Komnas HAM Lakukan Penyelidikan
Komisi Nasional Hak Asasi Manusia (Komnas HAM) akan memulai penyelidikan terkait kasus penyiraman air keras terhadap Andrie Yunus. Tujuan utamanya adalah mengumpulkan fakta di lapangan serta memperoleh informasi yang komprehensif tentang kejadian tersebut. Ketua Komnas HAM, Anis Hidayah, menegaskan bahwa lembaganya akan memastikan keadilan bagi korban dan mencegah praktik represif serupa di masa depan.
Polisi Buru Pelaku
Kepolisian Resor Metro Jakarta Pusat sedang melakukan penyelidikan terhadap kasus penyiraman air keras terhadap Andrie Yunus. Mereka tengah memburu pelaku dengan menganalisis rekaman CCTV dan melakukan pendalaman informasi. Penyelidikan ini dilakukan dengan dukungan dari Polda Metro Jaya dan Bareskrim Polri.

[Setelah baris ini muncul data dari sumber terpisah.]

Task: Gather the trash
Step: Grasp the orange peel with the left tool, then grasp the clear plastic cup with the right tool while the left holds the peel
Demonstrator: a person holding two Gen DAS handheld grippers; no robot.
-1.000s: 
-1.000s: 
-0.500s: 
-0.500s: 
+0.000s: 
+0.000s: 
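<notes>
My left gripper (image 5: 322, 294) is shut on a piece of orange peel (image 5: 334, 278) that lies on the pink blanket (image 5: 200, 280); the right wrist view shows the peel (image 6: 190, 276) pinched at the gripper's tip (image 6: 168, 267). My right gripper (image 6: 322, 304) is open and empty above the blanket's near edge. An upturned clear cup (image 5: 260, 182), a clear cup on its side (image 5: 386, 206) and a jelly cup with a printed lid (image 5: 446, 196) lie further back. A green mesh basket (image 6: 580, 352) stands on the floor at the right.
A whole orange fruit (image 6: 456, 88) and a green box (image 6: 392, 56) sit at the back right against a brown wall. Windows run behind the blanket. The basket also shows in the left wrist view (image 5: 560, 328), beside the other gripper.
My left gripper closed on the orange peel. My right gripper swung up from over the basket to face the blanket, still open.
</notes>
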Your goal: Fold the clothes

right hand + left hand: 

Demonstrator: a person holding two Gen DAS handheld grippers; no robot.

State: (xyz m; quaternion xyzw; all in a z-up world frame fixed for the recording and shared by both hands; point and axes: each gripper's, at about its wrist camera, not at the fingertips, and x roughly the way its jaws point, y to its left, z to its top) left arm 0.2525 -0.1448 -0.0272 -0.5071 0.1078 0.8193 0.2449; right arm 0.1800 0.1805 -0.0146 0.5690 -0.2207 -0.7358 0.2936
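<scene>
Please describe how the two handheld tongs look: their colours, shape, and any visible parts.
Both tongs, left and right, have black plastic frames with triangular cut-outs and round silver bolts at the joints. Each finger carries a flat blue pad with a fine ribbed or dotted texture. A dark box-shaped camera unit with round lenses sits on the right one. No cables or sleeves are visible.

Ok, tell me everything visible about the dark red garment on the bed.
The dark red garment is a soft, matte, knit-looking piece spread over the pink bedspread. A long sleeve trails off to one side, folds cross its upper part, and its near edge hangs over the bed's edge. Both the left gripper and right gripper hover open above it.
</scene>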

Laporan polisi telah diajukan dan proses penyelidikan terus berjalan.
Kondisi Kesehatan Andrie Yunus
Jane Rosalina, Kepala Divisi Pemantauan Impunitas KontraS, menyampaikan bahwa Andrie Yunus mengalami luka bakar sebesar 24 persen. Ia telah menjalani operasi mata di Rumah Sakit Umum Pusat Nasional Dr. Cipto Mangunkusumo (RSCM). Jane menekankan bahwa kondisi Andrie memerlukan perawatan intensif dalam lingkungan steril agar proses pemulihan berjalan baik. KontraS meminta publik memberikan kepercayaan kepada tenaga medis yang menangani korban.